Take Two, the publisher of the Grand Theft Auto game series, is once again facing yet another frivolous a lawsuit that alleges its software was complicit in murder. The legal action was filed on behalf of the families of police force staff shot dead in Fayette, Alabama in 2003, allegedly by one Devin Thompson. Thompson was apprehended on suspicion of driving a stolen car. The lawsuit maintains that Thompson’s actions that day were inspired by the GTA series, games he is claimed to have played obsessively. The games amount to “training” for the alleged killings. The lawsuit claims the video game “Grand Theft Auto” led a Thompson to shoot two police officers, Arnold Strickland and James Crump, and a dispatcher, Leslie Mealer, to death in 2003, mirroring violent acts depicted in the popular game. Thompson is accused of killing the three men in June 2003 after being brought to the Fayette police station on suspicion of driving a stolen car. Thompson allegedly grabbed one of the officer’s guns, shot him and the other two, then fled in a patrol car. “What has happened in Alabama is that four companies participated in the training of Devin … to kill three men,” attorney Jack Thompson told The Tuscaloosa News, which reported the suit’s filing.

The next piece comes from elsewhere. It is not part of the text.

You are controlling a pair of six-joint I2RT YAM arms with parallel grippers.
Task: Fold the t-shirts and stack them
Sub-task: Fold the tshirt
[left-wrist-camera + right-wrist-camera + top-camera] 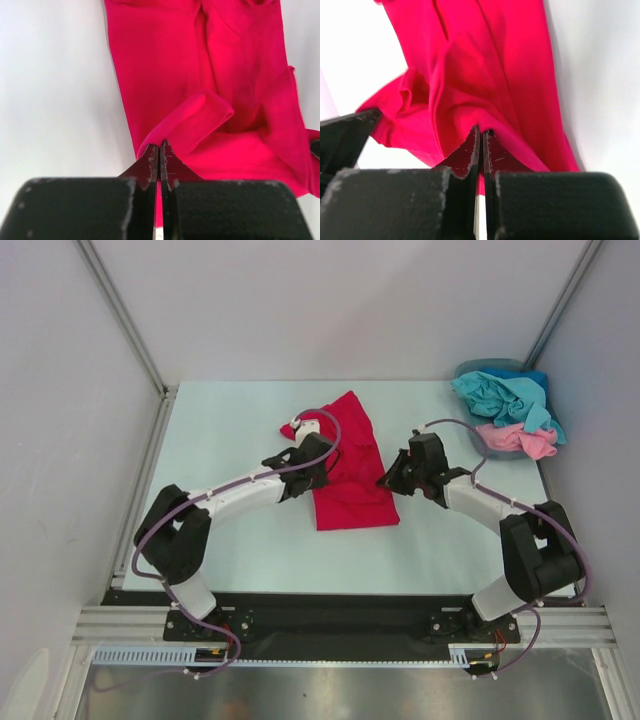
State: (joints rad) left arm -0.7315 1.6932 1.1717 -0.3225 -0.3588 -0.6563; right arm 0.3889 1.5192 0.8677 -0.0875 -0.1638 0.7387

Thompson is now 18 years old, but at the time of the shootings he was 16. As such, the lawsuit claims, he should not have been sold GTA III and GTA: Vice City, which carry an M rating – for ‘mature audience only’, ie. anyone 17 years old or more. On that basis, the plaintiffs requested that the book also be thrown at retailers Wal-Mart and Gamestop for allegedly allowing Thompson to buy the games. It also names Sony, as manufacturer of the PlayStation 2 console on which Thompson is said to have played the games. This isn’t the first time GTA has got its publisher and retail partners in trouble. At least two lawsuits relating to the game are currently pending against Take Two and, separately, BestBuy. The lawsuit was announced in the same week that the US Interactive Entertainment Merchants Association (IEMA) publicly criticized the California legislature’s attempt to ban the sale of violent games to children.